What you need to do -
Render every line of the data exactly as written, and leave out the pictures.

Collected data -
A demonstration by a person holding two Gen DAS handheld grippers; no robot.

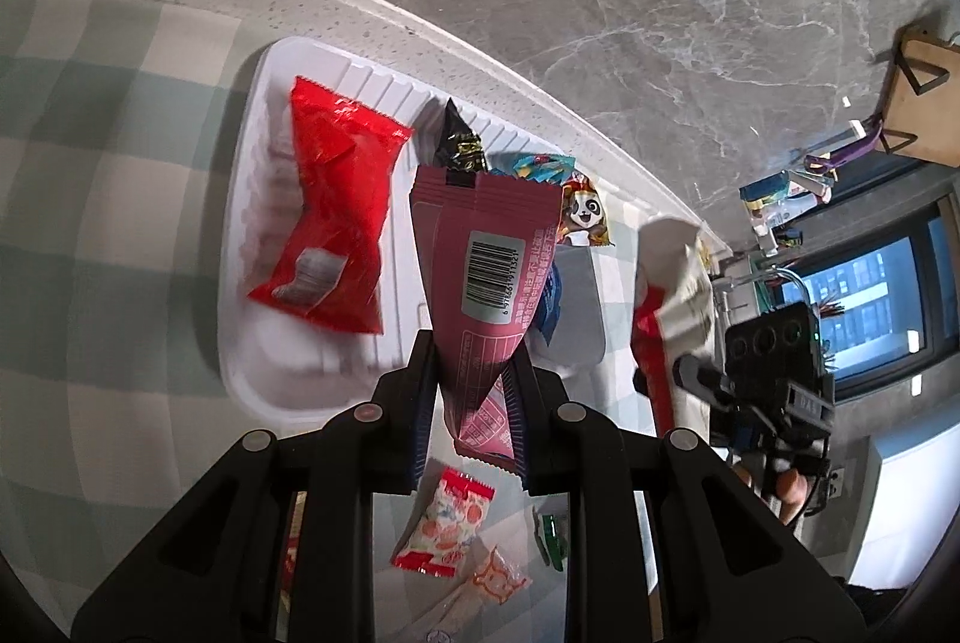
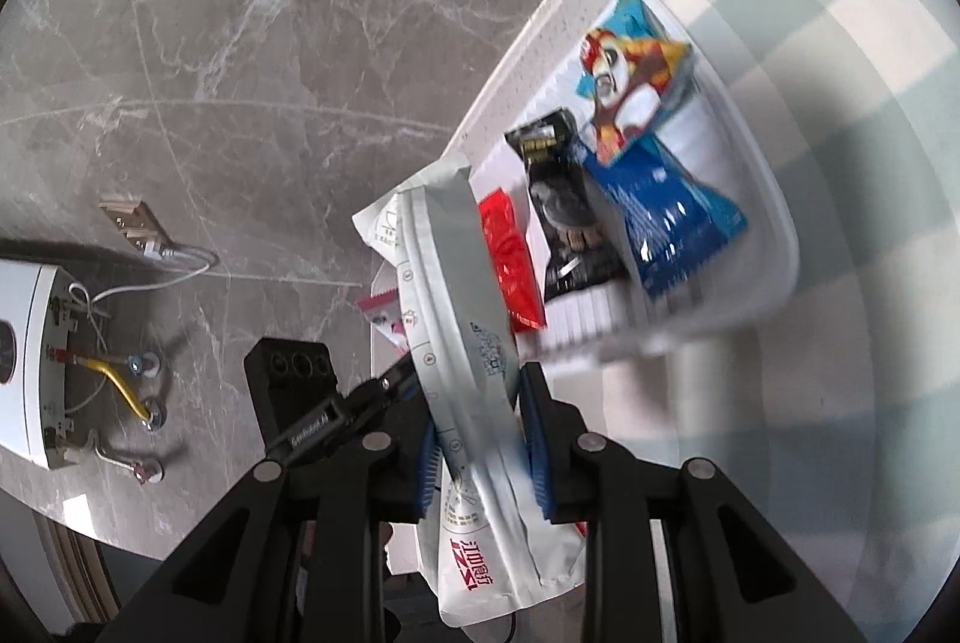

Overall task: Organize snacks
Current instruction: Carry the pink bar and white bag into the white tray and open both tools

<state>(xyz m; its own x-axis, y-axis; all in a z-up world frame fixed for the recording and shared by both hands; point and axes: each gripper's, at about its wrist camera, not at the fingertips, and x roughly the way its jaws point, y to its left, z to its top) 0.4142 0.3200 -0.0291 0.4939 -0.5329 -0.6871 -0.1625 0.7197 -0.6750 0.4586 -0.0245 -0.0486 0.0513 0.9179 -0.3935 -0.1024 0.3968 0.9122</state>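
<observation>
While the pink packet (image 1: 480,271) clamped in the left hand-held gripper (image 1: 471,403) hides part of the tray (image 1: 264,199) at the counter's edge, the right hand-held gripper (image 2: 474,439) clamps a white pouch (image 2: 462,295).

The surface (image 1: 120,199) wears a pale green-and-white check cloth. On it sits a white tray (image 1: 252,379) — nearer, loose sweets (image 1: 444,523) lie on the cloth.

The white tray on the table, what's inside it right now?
Inside the white tray: a red packet, a black packet, a blue packet and a panda packet. The pink packet held in front hides part of the tray floor.
</observation>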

Your response -
A demonstration by a person holding two Gen DAS handheld grippers; no robot.


Overall task: Organize snacks
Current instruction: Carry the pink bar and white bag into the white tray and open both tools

<state>(xyz m; its own x-axis, y-axis; all in a z-up world frame fixed for the recording and shared by both hands; point and axes: each gripper's, at about its wrist camera, not at the fingertips, and x roughly the way its jaws point, y to its left, z to its top) 0.4142 0.3200 -0.0291 0.4939 -0.5329 -0.6871 -0.1625 0.7197 -0.6750 0.4586 -0.0245 -0.0486 0.0513 0.9179 -0.3935 -0.1024 0.3968 0.9122</state>
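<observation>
While the pink packet (image 1: 480,271) clamped in the left hand-held gripper (image 1: 471,403) hides part of the tray (image 1: 264,199) at the counter's edge, the right hand-held gripper (image 2: 474,439) clamps a white pouch (image 2: 462,295).

The surface (image 1: 120,199) wears a pale green-and-white check cloth. On it sits a white tray (image 1: 252,379) — nearer, loose sweets (image 1: 444,523) lie on the cloth.

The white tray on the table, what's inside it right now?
Inside the white tray: a red packet, a black packet, a blue packet and a panda packet. The pink packet held in front hides part of the tray floor.
</observation>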

The exercise asks for nothing more than this.